What checksums are good at¶
Checksums answer a narrower but essential question:
is this file the same file I expect?
They help detect:
- accidental corruption
- incomplete transfers
- silent replacement of one artifact with another
Checksums are not a substitute for meaning. They are evidence of identity.
What a manifest does not prove by itself¶
A manifest does not fully answer:
- what a file means
- whether the right files were published in the first place
- what software context produced those files
- whether the contract should have been versioned differently
That is why manifests need companion surfaces such as:
- a file API or contract note
- provenance
- review judgment about the publish boundary
One useful separation¶
flowchart LR
manifest["manifest.json"] --> inventory["which files belong here"]
checksums["sha256 entries"] --> identity["whether each file matches"]
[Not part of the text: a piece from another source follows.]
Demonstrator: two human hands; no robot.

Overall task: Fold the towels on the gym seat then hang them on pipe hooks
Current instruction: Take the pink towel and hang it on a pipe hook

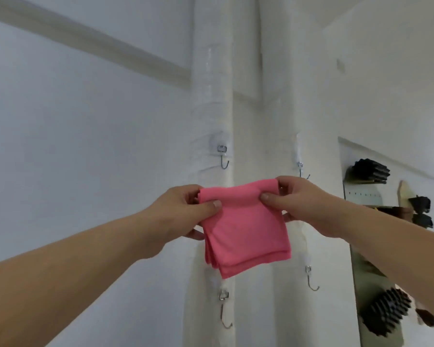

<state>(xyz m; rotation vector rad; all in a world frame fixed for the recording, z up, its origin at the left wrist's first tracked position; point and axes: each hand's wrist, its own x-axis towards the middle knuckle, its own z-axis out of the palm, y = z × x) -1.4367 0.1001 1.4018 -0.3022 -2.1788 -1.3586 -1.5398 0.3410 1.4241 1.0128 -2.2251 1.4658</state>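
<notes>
Pink towel [246, 229], folded into a layered square (its lower edges sit stepped, one behind another), hangs between the two grips in front of two white vertical pipes. The left grip [186, 211] pinches the towel's upper left corner, with the thumb pressed on the near face and the fingers curled behind the cloth. The right grip [301, 204] pinches the upper right corner the same way, thumb in front and fingers curled over the top fold. Both bare forearms reach forward and up. Above and a little right of the left grip, the upper left hook [223, 157] sits on the left pipe [211, 96], apart from the towel. Just above the right grip, the upper right hook [301, 170] sits on the right pipe [278, 96], its curl near the fingertips. Well below the left grip, under the towel's bottom edge, hangs the lower left hook [224, 311]. Below the right grip hangs the lower right hook [311, 279]. To the right of the right grip stands a reflective panel [376, 266] showing dark, blurred shapes that I cannot identify.
</notes>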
provenance["provenance.json"] --> context["what software context produced the bundle"]
file_api["file API or contract doc"] --> meaning["what each published file means"]
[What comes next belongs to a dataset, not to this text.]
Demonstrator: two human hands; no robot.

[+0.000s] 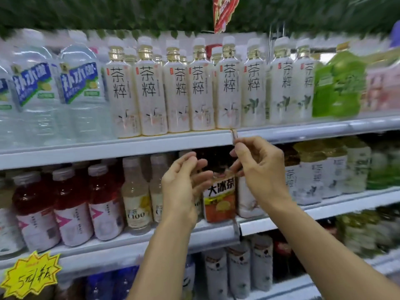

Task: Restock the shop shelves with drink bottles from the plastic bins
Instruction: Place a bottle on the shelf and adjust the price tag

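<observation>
Both hands are lifted in front of the middle shelf, and neither carries a bottle. Left hand [184,185] hangs with its fingers loosely curled round nothing, palm turned to the right. Right hand [259,169] sits slightly higher, fingers bent, thumb and forefinger drawn together right under the edge of the upper shelf [108,148]. Whether they pinch anything I cannot tell.

Shelving fills the view in tiers. The upper shelf carries large water bottles [82,89] at the left and a long front row of white tea bottles [149,89], all upright and packed shoulder to shoulder. The middle shelf [281,219] holds red drink bottles [71,204] at the left, pale lemon drink bottles [138,202] beside them, and more white bottles to the right. No plastic bin is in view.

Between the two hands, and behind them on the middle shelf, stands an iced-tea bottle [219,198] with an orange and yellow label. Its long axis is upright and its label faces out. The left fingers lie just beside its left flank, while the right hand is above it and to its right, so I judge the left the nearer for a side grasp.

Smallest is a clip [234,134] at the join in the upper shelf's edge strip, touching or just above the right forefinger.
</observation>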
This separation matters because reviewers often ask the right question but check the wrong artifact.
A weak integrity story¶
Weak shape:
- the bundle has files but no explicit inventory
- a report exists, so maintainers assume the bundle is self-explanatory
- checksums are absent, so transfers and comparisons rely on trust alone
This leaves a reviewer with no compact way to validate the bundle.
A stronger integrity story¶
Stronger shape:
- the manifest names the published files
- checksum entries let others validate identity
- provenance records software context
- contract documentation explains how to interpret the artifacts
Now the bundle can answer more than one kind of question without forcing one file to do everything.
A practical review loop¶
When reviewing a publish bundle, ask:
- Does the manifest enumerate the expected public artifacts?
- Do the checksum entries cover the files the bundle promises?
- Is provenance present for software-context questions?
- Is there a document or guide that explains artifact meaning and stability?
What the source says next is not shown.